YOUR TASK ▸ Among the entries below, extract exactly the lines that run from the one with "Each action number" through the one with "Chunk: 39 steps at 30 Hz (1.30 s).", both ends included.

RECORDS FOR THIS TASK ▸
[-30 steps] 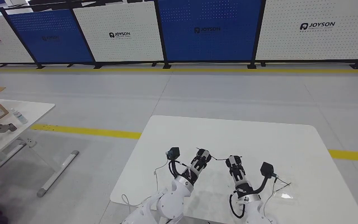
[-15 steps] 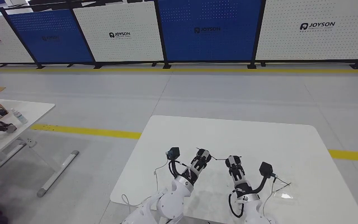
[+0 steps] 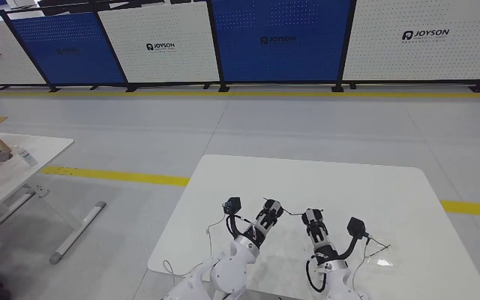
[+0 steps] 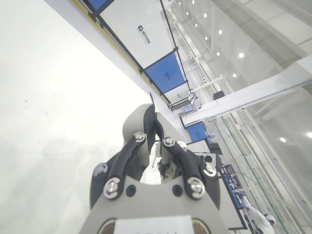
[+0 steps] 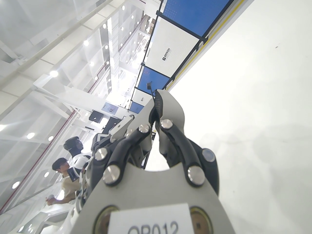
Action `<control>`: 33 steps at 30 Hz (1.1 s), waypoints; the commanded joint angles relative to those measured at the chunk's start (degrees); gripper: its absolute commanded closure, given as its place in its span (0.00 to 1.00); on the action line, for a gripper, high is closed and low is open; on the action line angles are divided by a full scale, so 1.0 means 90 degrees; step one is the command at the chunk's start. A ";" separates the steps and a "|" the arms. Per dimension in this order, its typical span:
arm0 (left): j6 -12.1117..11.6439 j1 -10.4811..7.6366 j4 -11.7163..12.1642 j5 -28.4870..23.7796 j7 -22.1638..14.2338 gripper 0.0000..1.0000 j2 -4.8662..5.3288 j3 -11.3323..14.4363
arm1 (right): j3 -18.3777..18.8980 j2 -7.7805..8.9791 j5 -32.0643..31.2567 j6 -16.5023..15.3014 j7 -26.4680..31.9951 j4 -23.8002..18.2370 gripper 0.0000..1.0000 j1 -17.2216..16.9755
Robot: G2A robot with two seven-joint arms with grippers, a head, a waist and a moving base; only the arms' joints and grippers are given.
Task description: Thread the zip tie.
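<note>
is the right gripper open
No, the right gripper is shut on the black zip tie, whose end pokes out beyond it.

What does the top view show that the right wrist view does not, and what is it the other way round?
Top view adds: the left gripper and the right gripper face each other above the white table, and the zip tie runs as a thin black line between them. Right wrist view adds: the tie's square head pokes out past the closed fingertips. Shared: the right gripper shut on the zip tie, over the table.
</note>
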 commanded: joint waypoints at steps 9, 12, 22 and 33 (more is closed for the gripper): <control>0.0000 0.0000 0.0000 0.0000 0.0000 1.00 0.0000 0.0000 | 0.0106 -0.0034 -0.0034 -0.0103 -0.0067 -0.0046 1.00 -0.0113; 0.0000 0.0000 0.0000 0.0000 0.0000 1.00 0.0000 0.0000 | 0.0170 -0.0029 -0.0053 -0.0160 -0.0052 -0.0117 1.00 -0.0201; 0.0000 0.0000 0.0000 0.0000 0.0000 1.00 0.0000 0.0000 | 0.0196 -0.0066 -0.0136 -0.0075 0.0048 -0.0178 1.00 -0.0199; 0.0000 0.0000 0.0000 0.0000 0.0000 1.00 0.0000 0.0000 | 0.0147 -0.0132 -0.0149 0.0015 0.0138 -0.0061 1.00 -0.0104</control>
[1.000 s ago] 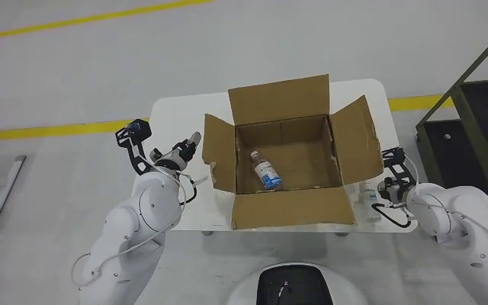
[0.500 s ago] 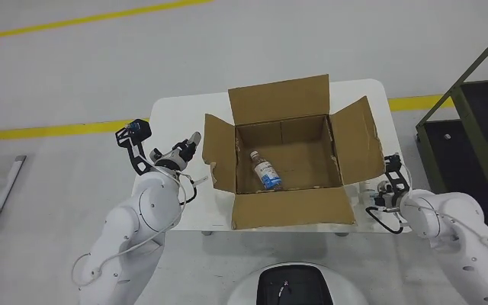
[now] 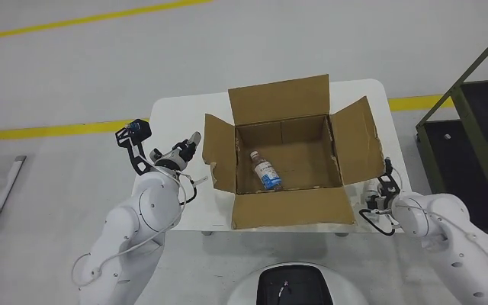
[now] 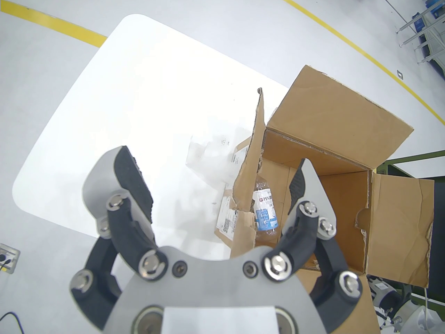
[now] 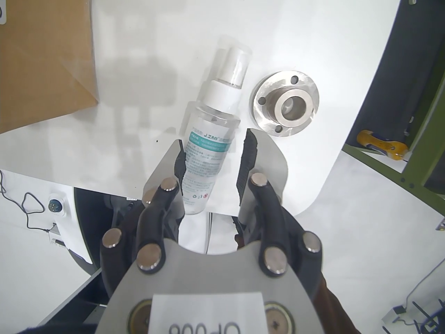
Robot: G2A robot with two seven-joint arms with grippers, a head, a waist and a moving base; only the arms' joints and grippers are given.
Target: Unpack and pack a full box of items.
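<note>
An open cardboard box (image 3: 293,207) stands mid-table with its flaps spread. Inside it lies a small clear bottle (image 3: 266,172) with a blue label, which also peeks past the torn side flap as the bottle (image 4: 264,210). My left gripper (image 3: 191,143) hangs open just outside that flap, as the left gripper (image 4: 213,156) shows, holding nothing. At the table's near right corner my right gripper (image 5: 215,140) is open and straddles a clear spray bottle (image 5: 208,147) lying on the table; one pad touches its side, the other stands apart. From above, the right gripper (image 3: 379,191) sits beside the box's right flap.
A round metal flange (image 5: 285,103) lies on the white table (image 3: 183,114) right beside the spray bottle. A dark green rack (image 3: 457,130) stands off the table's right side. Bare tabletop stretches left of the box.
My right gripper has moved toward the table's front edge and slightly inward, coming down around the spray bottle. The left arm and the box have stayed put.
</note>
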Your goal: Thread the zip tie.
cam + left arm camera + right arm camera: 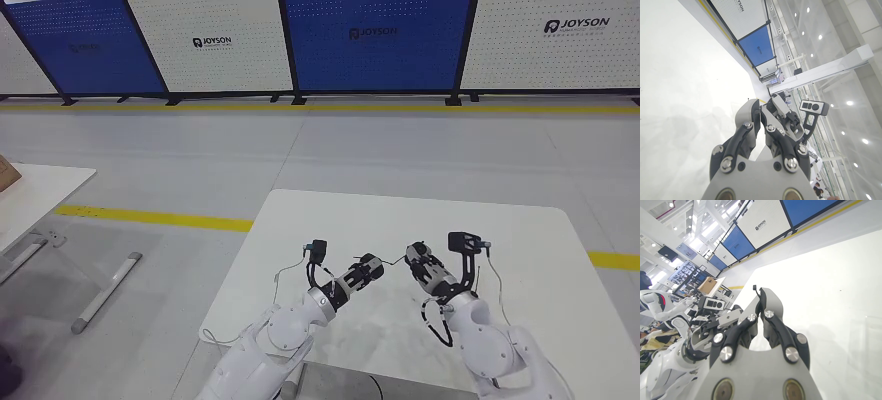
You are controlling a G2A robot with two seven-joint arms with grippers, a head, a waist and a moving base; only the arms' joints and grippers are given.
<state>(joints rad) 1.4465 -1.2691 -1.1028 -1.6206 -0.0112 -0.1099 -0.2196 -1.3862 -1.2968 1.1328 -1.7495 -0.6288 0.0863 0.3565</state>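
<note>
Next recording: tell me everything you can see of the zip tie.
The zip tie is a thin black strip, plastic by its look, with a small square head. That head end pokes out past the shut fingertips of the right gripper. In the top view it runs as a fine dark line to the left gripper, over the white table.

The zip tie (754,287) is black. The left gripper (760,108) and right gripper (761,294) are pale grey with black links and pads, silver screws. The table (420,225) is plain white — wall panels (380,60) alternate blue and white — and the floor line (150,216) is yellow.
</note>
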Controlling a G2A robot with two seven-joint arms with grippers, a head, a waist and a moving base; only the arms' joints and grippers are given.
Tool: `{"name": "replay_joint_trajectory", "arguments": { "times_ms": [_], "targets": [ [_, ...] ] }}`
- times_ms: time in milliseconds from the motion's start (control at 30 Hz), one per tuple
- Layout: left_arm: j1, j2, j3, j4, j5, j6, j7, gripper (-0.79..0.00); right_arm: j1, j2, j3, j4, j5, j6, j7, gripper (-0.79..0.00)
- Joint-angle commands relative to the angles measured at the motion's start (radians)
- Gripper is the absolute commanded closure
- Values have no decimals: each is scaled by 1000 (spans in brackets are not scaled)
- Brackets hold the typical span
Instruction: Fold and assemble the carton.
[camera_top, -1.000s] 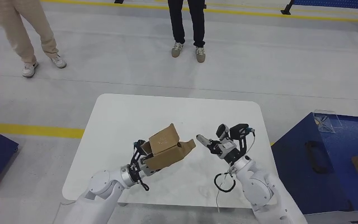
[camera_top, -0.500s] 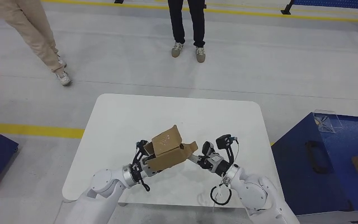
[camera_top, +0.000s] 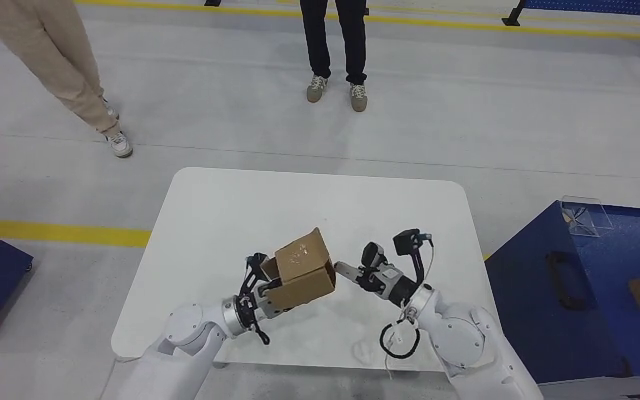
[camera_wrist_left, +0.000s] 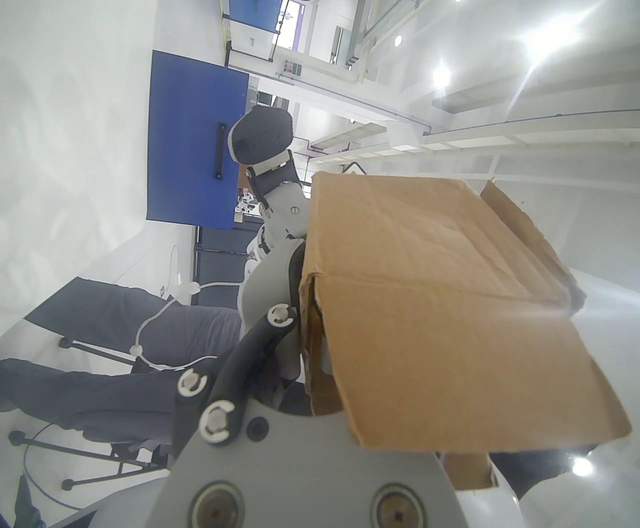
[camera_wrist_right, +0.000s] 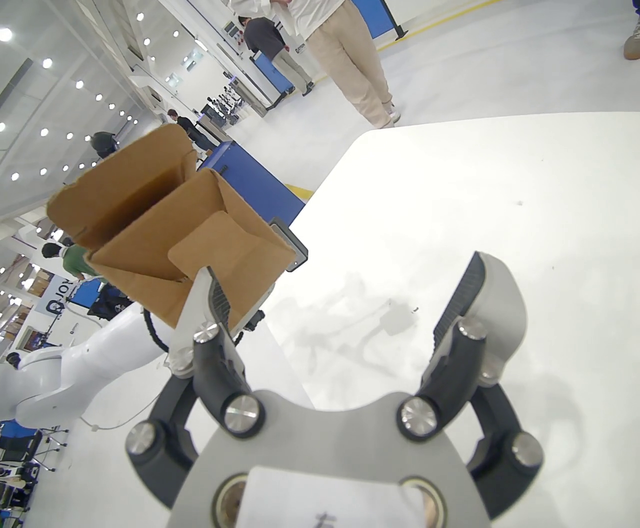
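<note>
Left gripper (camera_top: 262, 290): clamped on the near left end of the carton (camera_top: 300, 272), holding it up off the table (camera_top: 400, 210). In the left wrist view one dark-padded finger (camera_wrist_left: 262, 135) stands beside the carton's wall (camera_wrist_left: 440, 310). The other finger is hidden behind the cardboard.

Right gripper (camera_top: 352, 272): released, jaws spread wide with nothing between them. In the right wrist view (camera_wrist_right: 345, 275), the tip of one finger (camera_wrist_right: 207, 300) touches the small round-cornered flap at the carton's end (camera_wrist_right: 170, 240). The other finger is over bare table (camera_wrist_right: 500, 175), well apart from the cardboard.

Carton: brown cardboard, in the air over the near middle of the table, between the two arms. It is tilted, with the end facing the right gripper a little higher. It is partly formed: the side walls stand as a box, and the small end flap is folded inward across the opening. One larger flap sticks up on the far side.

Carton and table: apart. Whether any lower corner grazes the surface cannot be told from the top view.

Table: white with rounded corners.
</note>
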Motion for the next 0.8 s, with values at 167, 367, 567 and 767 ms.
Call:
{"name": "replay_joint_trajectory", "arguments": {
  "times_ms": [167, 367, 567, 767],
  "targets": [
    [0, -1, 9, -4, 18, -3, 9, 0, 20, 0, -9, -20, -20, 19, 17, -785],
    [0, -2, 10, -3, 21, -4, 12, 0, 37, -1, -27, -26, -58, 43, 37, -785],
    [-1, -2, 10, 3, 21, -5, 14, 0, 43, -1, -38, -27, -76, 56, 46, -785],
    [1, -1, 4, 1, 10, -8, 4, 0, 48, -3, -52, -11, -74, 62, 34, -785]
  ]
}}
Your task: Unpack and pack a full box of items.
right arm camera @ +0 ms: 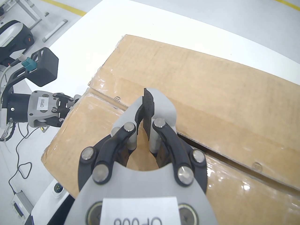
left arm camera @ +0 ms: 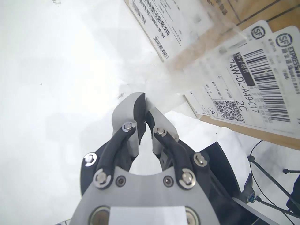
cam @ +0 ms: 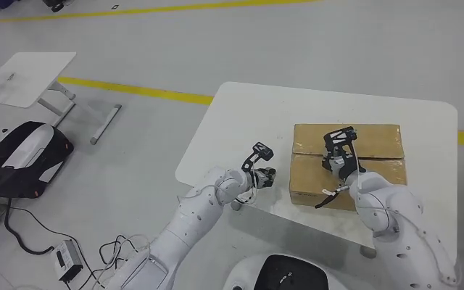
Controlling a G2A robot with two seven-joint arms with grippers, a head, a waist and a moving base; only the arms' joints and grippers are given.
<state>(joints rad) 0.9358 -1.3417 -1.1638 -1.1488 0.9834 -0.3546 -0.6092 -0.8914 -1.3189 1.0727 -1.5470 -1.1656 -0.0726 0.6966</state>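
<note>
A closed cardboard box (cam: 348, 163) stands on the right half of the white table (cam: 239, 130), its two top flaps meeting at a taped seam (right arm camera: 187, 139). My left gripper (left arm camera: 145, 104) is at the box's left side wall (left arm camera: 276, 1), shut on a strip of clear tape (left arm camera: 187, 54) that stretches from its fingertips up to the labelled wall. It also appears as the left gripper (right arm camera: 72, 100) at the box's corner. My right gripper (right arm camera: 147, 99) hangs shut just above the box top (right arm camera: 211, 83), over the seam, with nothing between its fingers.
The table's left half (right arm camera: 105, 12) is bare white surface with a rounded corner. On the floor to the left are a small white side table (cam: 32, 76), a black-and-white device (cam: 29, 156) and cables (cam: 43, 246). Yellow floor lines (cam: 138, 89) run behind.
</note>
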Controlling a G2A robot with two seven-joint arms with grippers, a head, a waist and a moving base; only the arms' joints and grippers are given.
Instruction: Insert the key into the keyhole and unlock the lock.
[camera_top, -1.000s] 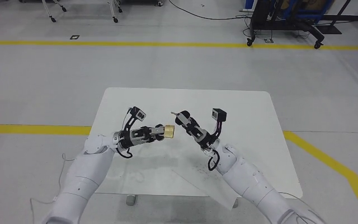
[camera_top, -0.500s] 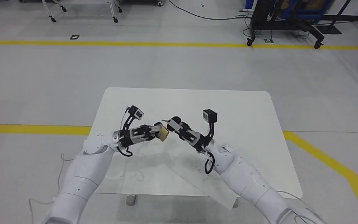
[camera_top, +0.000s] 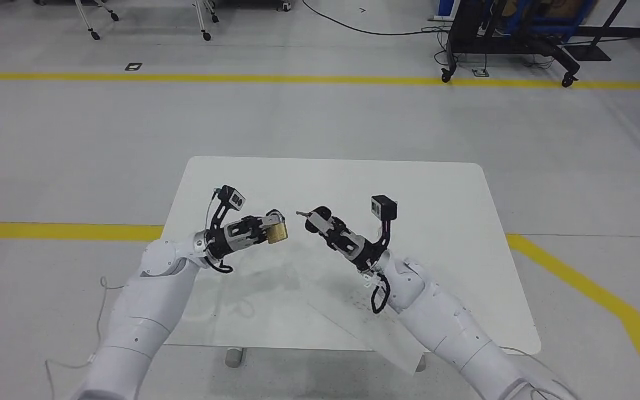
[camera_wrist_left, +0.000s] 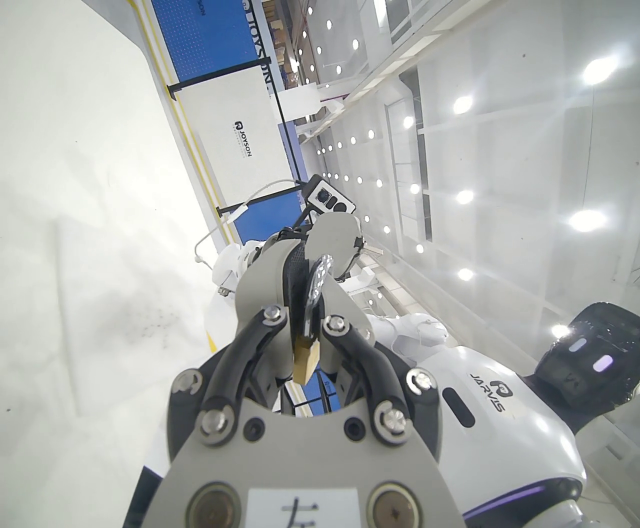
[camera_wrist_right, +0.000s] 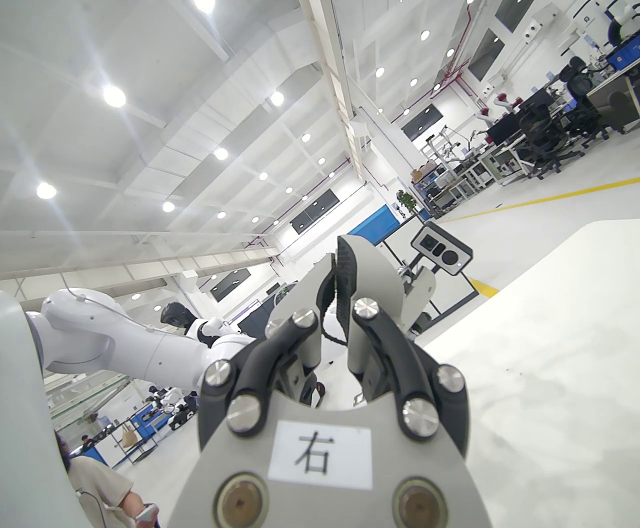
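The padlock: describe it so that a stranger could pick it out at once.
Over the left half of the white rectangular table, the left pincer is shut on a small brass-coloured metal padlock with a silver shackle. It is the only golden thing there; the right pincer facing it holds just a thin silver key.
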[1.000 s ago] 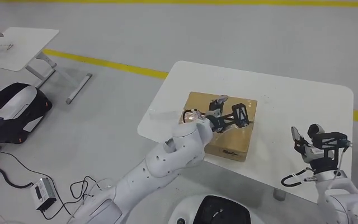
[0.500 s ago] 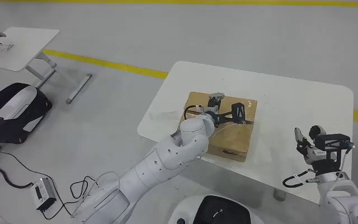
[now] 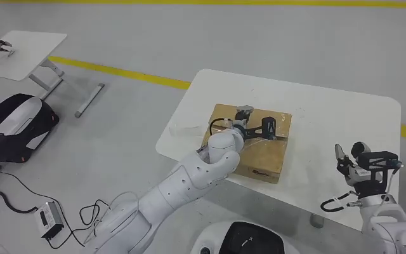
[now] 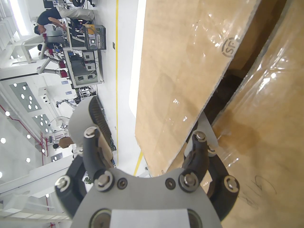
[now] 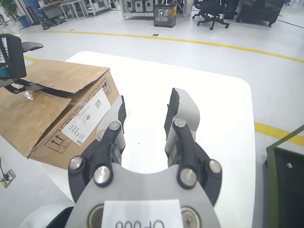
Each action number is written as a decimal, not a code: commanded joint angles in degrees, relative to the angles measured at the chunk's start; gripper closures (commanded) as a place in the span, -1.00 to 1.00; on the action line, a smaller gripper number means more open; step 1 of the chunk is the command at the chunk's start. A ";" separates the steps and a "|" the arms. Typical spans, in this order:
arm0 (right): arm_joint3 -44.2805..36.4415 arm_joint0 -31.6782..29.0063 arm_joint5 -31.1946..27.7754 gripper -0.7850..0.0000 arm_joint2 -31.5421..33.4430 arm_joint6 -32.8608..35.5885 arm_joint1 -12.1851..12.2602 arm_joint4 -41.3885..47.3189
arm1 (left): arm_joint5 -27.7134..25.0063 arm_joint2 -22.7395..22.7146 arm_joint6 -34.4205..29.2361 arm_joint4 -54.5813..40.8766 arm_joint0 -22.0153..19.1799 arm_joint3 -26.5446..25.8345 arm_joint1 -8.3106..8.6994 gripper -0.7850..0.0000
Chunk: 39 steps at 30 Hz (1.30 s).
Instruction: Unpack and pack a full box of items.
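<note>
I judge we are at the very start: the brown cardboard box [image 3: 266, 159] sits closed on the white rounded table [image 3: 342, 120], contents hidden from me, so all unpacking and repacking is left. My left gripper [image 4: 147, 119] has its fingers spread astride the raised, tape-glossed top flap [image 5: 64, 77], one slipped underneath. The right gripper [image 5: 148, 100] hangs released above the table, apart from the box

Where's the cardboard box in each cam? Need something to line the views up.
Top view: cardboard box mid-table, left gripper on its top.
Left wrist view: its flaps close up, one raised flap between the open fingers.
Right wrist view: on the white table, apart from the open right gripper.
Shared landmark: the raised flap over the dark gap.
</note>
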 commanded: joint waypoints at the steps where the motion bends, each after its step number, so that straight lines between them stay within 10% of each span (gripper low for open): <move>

SOLUTION TO THIS PROBLEM ▸
Each action number is written as a decimal, not a code: commanded joint angles in degrees, relative to the angles measured at the chunk's start; gripper closures (commanded) as a place in the span, -1.00 to 1.00; on the action line, a smaller gripper number means more open; step 1 of the chunk is the command at the chunk's start. A ";" separates the steps and a "|" the arms. Typical spans, in this order:
arm0 (right): arm_joint3 -44.2805..36.4415 arm_joint0 -31.6782..29.0063 arm_joint5 -31.1946..27.7754 gripper -0.7850..0.0000 arm_joint2 -31.5421..33.4430 arm_joint6 -32.8608..35.5885 arm_joint1 -12.1851..12.2602 arm_joint4 -41.3885..47.3189
arm1 (left): arm_joint5 -27.7134..25.0063 arm_joint2 -22.7395..22.7146 arm_joint6 -34.4205..29.2361 arm_joint4 -54.5813..40.8766 arm_joint0 -22.0153..19.1799 arm_joint3 -26.5446..25.8345 arm_joint1 -8.3106..8.6994 gripper -0.7850..0.0000
Chunk: 39 steps at 30 Hz (1.30 s).

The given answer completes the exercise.